Serge Meitinger : Traduction du poème de Hölderlin Andenken. Serge Meitinger est professeur à l'Université de la Réunion. Il a publié de nombreux articles et recueils de poésie. Ouvrage : Stéphane Mallarmé, Hachette, 1995. © : Serge Meitinger. Mis en ligne le 9 juin 2004. HölderlinRESSOUVENIR(ANDENKEN)Traduction de Serge MEITINGER
Le nord-est souffle, Mon préféré entre les vents, Car il promet ardente inspiration Et bonne traversée aux marins. Va donc maintenant et salue La belle Garonne, Et les jardins de Bordeaux Là-bas, où sur la rive escarpée S'éloigne le sentier, où dans le fleuve Profond tombe le ruisseau, mais au-dessus Veille aux lointains un noble couple De chênes et de peupliers argentés ;
Il m'en souvient bien encore et comme La forêt d'ormes incline Ses larges cimes sur le moulin, Dans la cour par contre pousse un figuier. Aux jours de fête vont Les femmes brunes là-même, Sur le sol de soie, Au temps de mars, Quand sont égaux nuit et jour, Et, sur de lents sentiers, Alourdies de rêves dorés, Passent de berçantes brises.

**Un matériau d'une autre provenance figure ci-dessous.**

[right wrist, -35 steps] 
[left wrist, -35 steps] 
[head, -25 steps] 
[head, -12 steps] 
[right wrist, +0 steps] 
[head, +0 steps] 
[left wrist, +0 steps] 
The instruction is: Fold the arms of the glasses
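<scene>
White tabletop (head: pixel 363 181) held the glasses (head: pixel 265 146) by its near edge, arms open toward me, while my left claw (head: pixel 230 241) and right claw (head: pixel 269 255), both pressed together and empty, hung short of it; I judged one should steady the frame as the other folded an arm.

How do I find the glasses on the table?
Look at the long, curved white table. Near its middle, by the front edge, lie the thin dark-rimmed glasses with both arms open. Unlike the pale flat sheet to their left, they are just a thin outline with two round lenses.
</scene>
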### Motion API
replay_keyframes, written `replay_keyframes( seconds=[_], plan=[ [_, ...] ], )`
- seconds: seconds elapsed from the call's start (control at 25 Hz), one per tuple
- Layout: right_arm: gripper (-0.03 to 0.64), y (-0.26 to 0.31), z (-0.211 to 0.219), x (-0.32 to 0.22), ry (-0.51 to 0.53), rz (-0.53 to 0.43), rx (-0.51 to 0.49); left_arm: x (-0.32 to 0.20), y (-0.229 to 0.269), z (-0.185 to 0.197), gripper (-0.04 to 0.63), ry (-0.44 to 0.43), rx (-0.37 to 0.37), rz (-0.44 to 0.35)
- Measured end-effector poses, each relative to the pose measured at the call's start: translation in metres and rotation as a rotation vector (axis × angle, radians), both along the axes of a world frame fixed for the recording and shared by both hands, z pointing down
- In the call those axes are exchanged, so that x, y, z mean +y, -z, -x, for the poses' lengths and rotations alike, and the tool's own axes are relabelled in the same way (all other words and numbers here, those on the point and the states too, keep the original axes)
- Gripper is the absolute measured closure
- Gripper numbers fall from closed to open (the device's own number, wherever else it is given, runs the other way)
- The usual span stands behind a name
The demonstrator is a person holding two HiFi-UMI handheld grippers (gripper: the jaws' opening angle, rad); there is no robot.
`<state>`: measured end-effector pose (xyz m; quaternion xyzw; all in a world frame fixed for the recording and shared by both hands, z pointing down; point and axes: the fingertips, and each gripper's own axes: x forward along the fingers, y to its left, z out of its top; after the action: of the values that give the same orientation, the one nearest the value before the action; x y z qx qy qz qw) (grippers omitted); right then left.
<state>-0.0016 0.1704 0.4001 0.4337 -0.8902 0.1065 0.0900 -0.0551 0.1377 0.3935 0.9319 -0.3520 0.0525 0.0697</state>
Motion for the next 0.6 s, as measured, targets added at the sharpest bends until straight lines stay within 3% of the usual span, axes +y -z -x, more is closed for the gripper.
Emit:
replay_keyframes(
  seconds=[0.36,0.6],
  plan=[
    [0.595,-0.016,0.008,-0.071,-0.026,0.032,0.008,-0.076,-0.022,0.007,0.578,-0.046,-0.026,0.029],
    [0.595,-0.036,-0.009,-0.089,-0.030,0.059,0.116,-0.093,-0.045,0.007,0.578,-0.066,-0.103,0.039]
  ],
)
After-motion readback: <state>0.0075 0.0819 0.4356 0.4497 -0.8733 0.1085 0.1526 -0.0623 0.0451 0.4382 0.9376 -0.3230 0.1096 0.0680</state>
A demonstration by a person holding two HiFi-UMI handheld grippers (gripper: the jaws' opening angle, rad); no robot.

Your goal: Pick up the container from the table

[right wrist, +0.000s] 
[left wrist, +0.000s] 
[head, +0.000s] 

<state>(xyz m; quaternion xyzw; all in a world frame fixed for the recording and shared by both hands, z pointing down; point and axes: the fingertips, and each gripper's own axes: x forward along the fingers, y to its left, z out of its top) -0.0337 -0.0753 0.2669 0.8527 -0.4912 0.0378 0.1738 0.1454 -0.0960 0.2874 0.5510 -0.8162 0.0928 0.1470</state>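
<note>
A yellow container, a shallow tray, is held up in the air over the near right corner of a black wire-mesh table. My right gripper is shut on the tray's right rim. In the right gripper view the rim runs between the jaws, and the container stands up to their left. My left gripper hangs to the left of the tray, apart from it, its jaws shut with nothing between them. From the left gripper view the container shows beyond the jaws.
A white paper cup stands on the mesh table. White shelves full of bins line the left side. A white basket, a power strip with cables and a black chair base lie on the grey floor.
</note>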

Et que l'on tende Pleine de sombre lumière, À moi, la coupe odorante Qui me donne le repos ; car doux Serait sous les ombres le somme. Il n'est pas bon De n'être animé d'aucune périssable Pensée. Mais bon Est le dialogue et de dire L'opinion du cœur, d'entendre dire beaucoup Des jours de l'amour Et des travaux qui s'accomplissent.
Mais où sont les amis ? Bellarmin Et son compagnon ? Plus d'un Craint d'aller à la source ; Et la richesse commence bien À la mer. Eux, Comme des peintres, rassemblent La beauté de la terre et ne dédaignent Ni la guerre ailée, ni D'habiter seuls, des années durant, sous Le mât défleuri, là où ne brillent à travers la nuit Les jours de fête de la ville, Avec les mélodies et la danse natales.
Mais désormais vers les Indes Les hommes s'en sont allés, Par-delà la pointe venteuse, Par-delà les vignobles, là où Descend la Dordogne, Et où, uni à la somptueuse Garonne, large comme mer s'étend le fleuve. Mais elle ôte Et rend la mémoire, la mer, Et l'amour aussi fixe attentivement des yeux, Mais ce qui demeure, les poètes le fondent.